On the one hand, I appreciate Barker’s willingness to disregard canon if it gets in the way of the story he feels like telling, as the modern-day obsession with world building has been extremely detrimental to the actual quality of stories being told. On the other hand, this just shows that he and the producers should have stuck to their guns when it came to their original plans for the movies. The character of Julia is inherently more fascinating than Pinhead, her motivations and developing personality far better able to sustain an actual narrative. Also, as good as Bradely is as Pinhead, it’s Higgins, by far, who gives the best performance across any of the films. Today, fans of the movies have recognized this, and regularly give Julia the character and Higgins the actor their proper due; it’s only too bad it took so long.
That the 2022 Hellraiser has decided to blaze its own trail with a brand new story and characters is a welcome change (especially when you compare it to last year’s awful legacy sequel to another great Barker property, Candyman), even if it is still too focused on the details of the universe’s mythology. That said, while the movie itself is a slightly better-than-average supernatural slasher, that’s still all it is.

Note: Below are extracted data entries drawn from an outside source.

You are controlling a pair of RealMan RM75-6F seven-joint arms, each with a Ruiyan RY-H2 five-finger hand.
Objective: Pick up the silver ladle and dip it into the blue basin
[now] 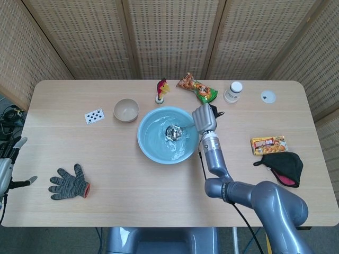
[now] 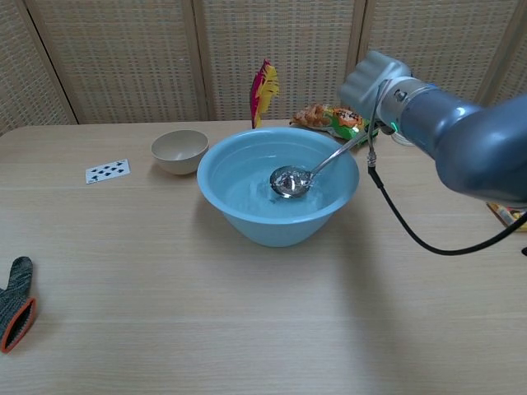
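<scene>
Table [image 1: 159, 185] holds the blue basin [image 1: 153, 148] near centre. Right arm reaches over the basin's right rim; right hand [image 1: 203, 117] is closed around the handle of the ladle [image 2: 290, 181]. Ladle bowl sits low inside the basin, handle slanting up over the rim to the hand. Judged: pick-up done, dip essentially made; whether the bowl touches the basin floor cannot be told. Left hand [image 1: 6, 168] at table's left edge, fingers apart, holding nothing. Glove [image 1: 69, 182] lies near it.
</scene>
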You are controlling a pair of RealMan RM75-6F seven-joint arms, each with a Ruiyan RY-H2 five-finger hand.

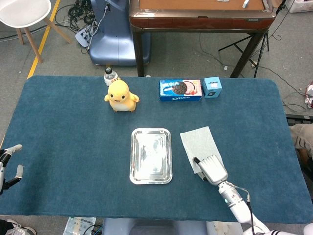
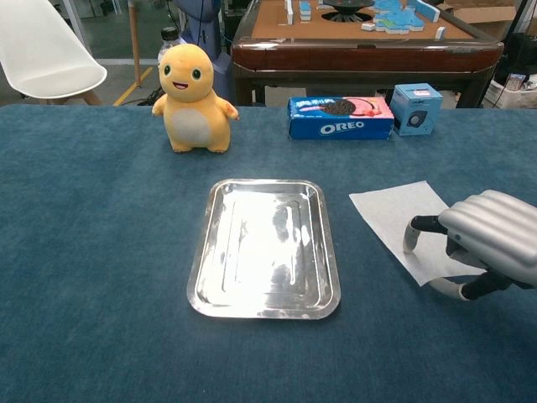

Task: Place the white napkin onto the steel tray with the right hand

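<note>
Blue table (image 1: 63, 122): tray (image 1: 151, 156), napkin (image 1: 199, 141), plush (image 1: 121, 96)

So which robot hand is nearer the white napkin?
Right. The right robot hand rests on the white napkin's near end; the left robot hand sits at the table's far left edge.
</note>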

It’s lacking the qualities—namely, any real sense of decadent romanticism—that made the first one so singular.
That the fans of the franchise seem to love it is to be expected—horror fans are the easiest lays in the world, after all—but also ironically appropriate, considering that the original novel and film are all about gluttons damning themselves by getting exactly what they asked for.
*I want to stress just how young I’m talking here: I once showed up to a Clive Barker book signing straight from a little league baseball game. I was in my uniform when I met him. He seemed…nonplussed.